**What the task requires:** Give back the entries exactly as they read, leaving each image out.
··· Data for the task
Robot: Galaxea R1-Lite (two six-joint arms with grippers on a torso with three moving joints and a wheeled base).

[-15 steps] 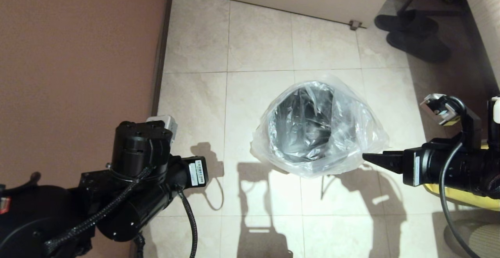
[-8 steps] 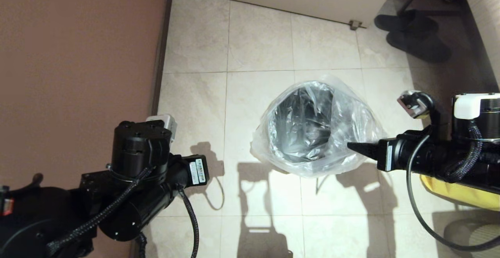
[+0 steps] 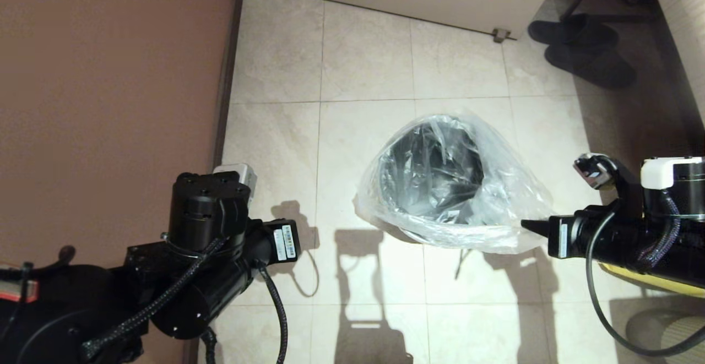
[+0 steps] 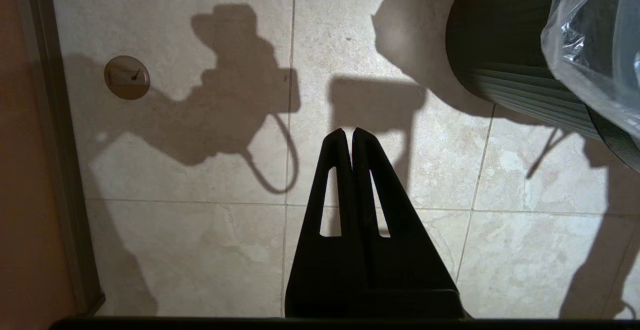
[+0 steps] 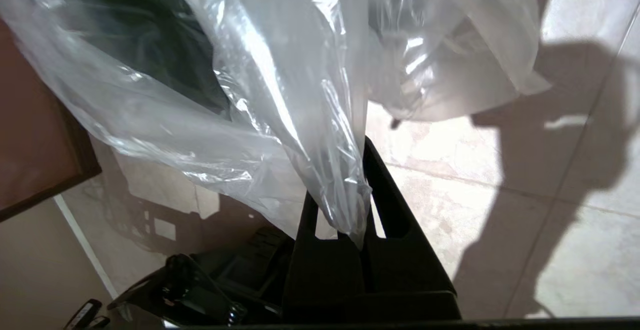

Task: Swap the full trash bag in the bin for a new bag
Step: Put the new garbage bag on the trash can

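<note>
Scene: the right gripper (image 5: 345, 205) is pinching a fold of the new bag (image 3: 498, 188) between pressed-together jaws, at the near right of the bin (image 3: 424, 174), which is standing mid-floor with the film draped over its mouth.
Left arm: the left gripper (image 4: 351, 138) is hanging low at the near left, jaws pressed together on nothing, well apart from the bin.
Risk, tearing: the thin film is looking taut at the pinch; a hard sideways pull could be ripping it.
Risk, slipping: the far-left edge could be sliding off the rim if only one side is drawn.
Risk, tipping: the bin may be light enough to be dragged.
Surface: pale glossy floor tiles (image 3: 363, 61) are catching hard shadows.
Room: a brown wall (image 3: 104, 77) is running along the left; dark slippers (image 3: 584, 47) are lying far right; a yellow bag (image 3: 650, 278) is showing near right.
</note>
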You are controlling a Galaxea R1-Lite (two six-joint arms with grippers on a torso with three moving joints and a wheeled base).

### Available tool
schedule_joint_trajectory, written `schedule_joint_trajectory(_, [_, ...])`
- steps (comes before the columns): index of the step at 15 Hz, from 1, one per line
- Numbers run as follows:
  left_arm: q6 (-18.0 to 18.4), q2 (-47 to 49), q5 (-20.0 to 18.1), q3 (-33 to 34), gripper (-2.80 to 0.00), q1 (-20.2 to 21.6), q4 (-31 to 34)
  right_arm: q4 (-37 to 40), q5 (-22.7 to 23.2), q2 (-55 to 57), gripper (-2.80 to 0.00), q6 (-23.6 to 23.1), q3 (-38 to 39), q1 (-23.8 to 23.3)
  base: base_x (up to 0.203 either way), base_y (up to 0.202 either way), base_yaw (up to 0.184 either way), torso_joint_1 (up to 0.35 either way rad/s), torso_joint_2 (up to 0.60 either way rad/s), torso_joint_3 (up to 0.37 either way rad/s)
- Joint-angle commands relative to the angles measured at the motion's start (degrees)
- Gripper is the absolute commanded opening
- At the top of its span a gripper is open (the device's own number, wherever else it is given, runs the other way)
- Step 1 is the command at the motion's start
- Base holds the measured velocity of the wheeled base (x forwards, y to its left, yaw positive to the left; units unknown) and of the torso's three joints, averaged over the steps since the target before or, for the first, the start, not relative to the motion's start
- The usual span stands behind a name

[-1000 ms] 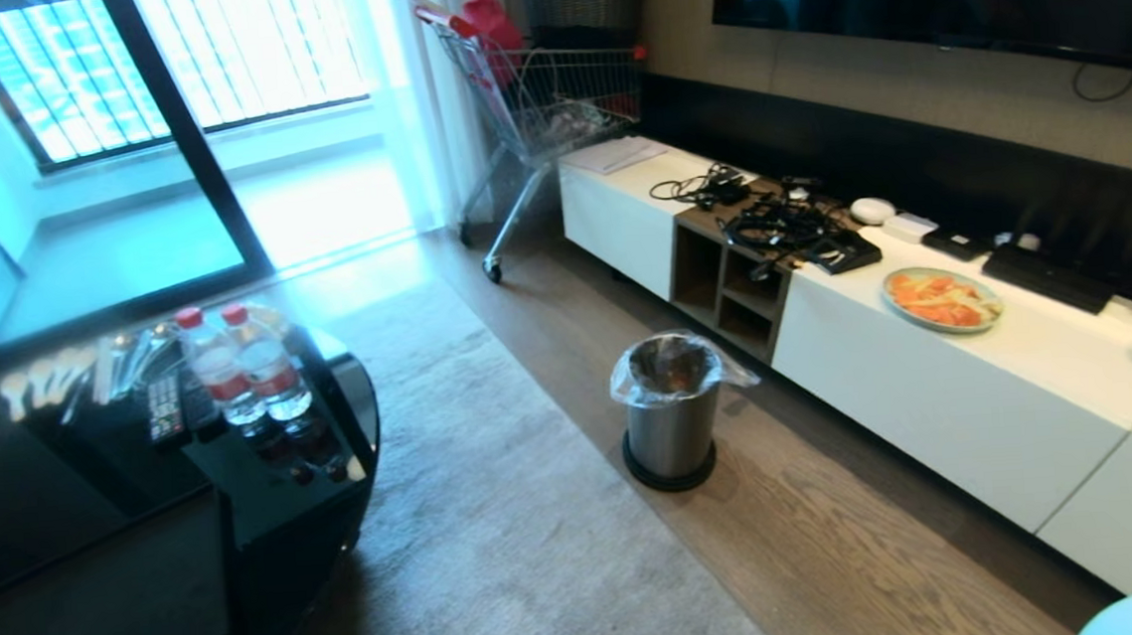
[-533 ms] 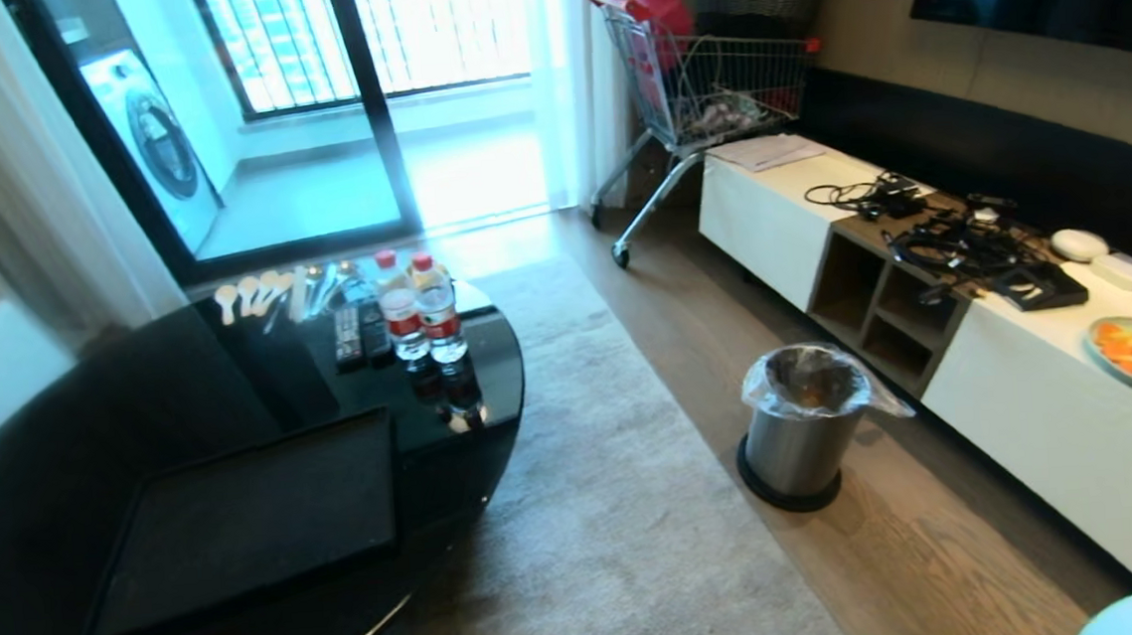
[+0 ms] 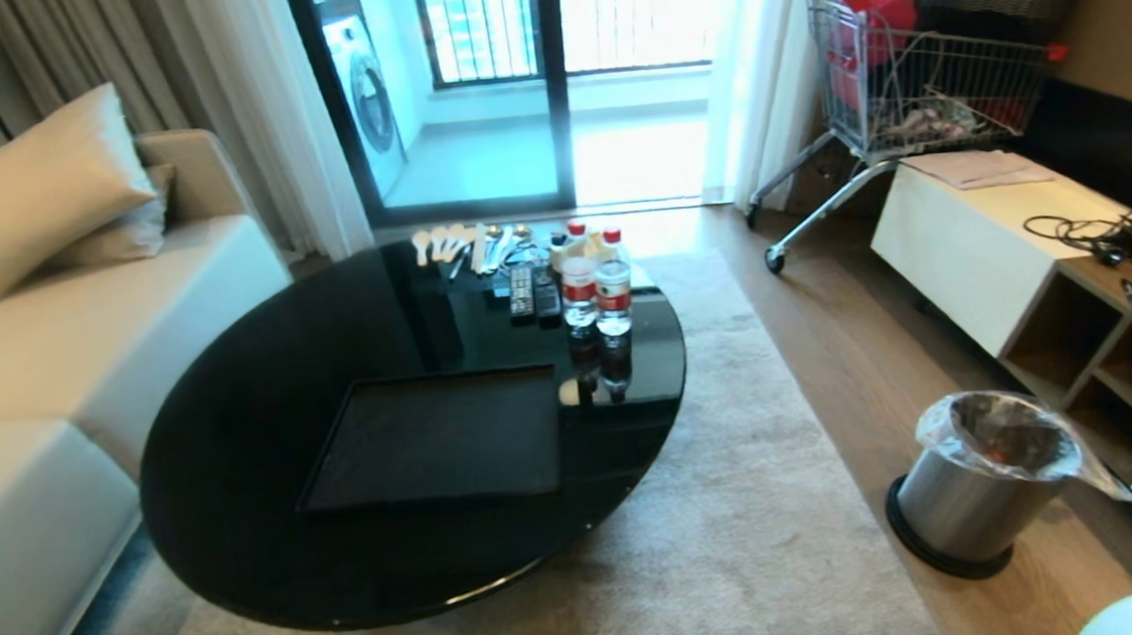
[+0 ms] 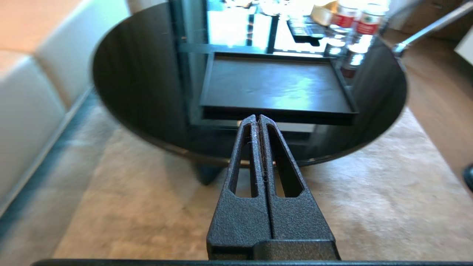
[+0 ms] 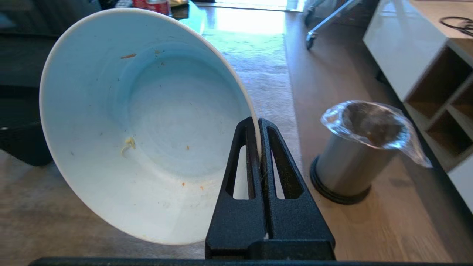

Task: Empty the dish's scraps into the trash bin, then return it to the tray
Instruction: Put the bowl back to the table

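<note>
text: we read none | water bottles [image 3: 596,290]: we see red labels, their print is too small to read | remote controls [image 3: 532,291]: buttons not legible

Your head camera looks down and forward from high up, taking in the round black bench [image 3: 237,450], the tray [image 3: 435,436] on it, the sofa [image 3: 50,344] at left and the bin [image 3: 976,488] at lower right. Your left wrist camera sits low behind the left claw [image 4: 258,117], facing level toward the near bench [image 4: 140,74] edge and the tray [image 4: 273,81], much closer than the head view. Your right wrist camera looks past the right claw [image 5: 257,122]; the dish [image 5: 147,122] fills its near field, with the bin [image 5: 354,162] on the floor beyond. Head and left wrist share bench and tray; head and right wrist share the bin.
</note>
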Motion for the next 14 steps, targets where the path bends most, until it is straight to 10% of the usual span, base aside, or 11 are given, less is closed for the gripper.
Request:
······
**Completed exercise:**
Robot: Galaxea R1-Lite (two six-joint arms with grippers on a torso with three moving joints and a wheeled base).

[-15 steps] 
[-8 steps] 
[+0 steps] 
[+0 steps] 
[+0 steps] 

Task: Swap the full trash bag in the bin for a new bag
Step: Put the new garbage bag on the trash can

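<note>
Scene: the right gripper (image 5: 345, 205) is pinching a fold of the new bag (image 3: 498, 188) between pressed-together jaws, at the near right of the bin (image 3: 424, 174), which is standing mid-floor with the film draped over its mouth.
Left arm: the left gripper (image 4: 351, 138) is hanging low at the near left, jaws pressed together on nothing, well apart from the bin.
Risk, tearing: the thin film is looking taut at the pinch; a hard sideways pull could be ripping it.
Risk, slipping: the far-left edge could be sliding off the rim if only one side is drawn.
Risk, tipping: the bin may be light enough to be dragged.
Surface: pale glossy floor tiles (image 3: 363, 61) are catching hard shadows.
Room: a brown wall (image 3: 104, 77) is running along the left; dark slippers (image 3: 584, 47) are lying far right; a yellow bag (image 3: 650, 278) is showing near right.
</note>
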You are controlling a Galaxea R1-Lite (two six-joint arms with grippers on a torso with three moving joints and a wheeled base).

### Available tool
schedule_joint_trajectory, written `schedule_joint_trajectory(_, [_, ...])`
- steps (comes before the columns): index of the step at 15 Hz, from 1, one per line
- Numbers run as follows:
  left_arm: q6 (-18.0 to 18.4), q2 (-47 to 49), q5 (-20.0 to 18.1), q3 (-33 to 34), gripper (-2.80 to 0.00), q1 (-20.2 to 21.6), q4 (-31 to 34)
  right_arm: q4 (-37 to 40), q5 (-22.7 to 23.2), q2 (-55 to 57), gripper (-2.80 to 0.00), q6 (-23.6 to 23.1), q3 (-38 to 39), q1 (-23.8 to 23.3)
  base: base_x (up to 0.203 either way), base_y (up to 0.202 either way), base_yaw (up to 0.184 either way), torso_joint_1 (up to 0.35 either way rad/s), torso_joint_2 (up to 0.60 either way rad/s), torso_joint_3 (up to 0.37 either way rad/s)
- Joint-angle commands relative to the angles measured at the motion's start (degrees)
- Gripper is the absolute commanded opening
- At the top of its span a gripper is open (the device's own number, wherever else it is given, runs the other way)
- Step 1 is the command at the motion's start
- Base holds the measured velocity of the wheeled base (x forwards, y to its left, yaw positive to the left; units unknown) and of the torso's three joints, averaged over the steps since the target before or, for the first, the start, not relative to the motion's start
- The usual span stands behind a name

[-1000 ms] 
[-533 ms] 
[+0 ms] 
[+0 ms] 
[+0 ms] 

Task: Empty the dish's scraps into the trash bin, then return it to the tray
Instruction: Put the bowl back to the table

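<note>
text: we read none | water bottles [image 3: 596,290]: we see red labels, their print is too small to read | remote controls [image 3: 532,291]: buttons not legible

Your head camera looks down and forward from high up, taking in the round black bench [image 3: 237,450], the tray [image 3: 435,436] on it, the sofa [image 3: 50,344] at left and the bin [image 3: 976,488] at lower right. Your left wrist camera sits low behind the left claw [image 4: 258,117], facing level toward the near bench [image 4: 140,74] edge and the tray [image 4: 273,81], much closer than the head view. Your right wrist camera looks past the right claw [image 5: 257,122]; the dish [image 5: 147,122] fills its near field, with the bin [image 5: 354,162] on the floor beyond. Head and left wrist share bench and tray; head and right wrist share the bin.
</note>
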Motion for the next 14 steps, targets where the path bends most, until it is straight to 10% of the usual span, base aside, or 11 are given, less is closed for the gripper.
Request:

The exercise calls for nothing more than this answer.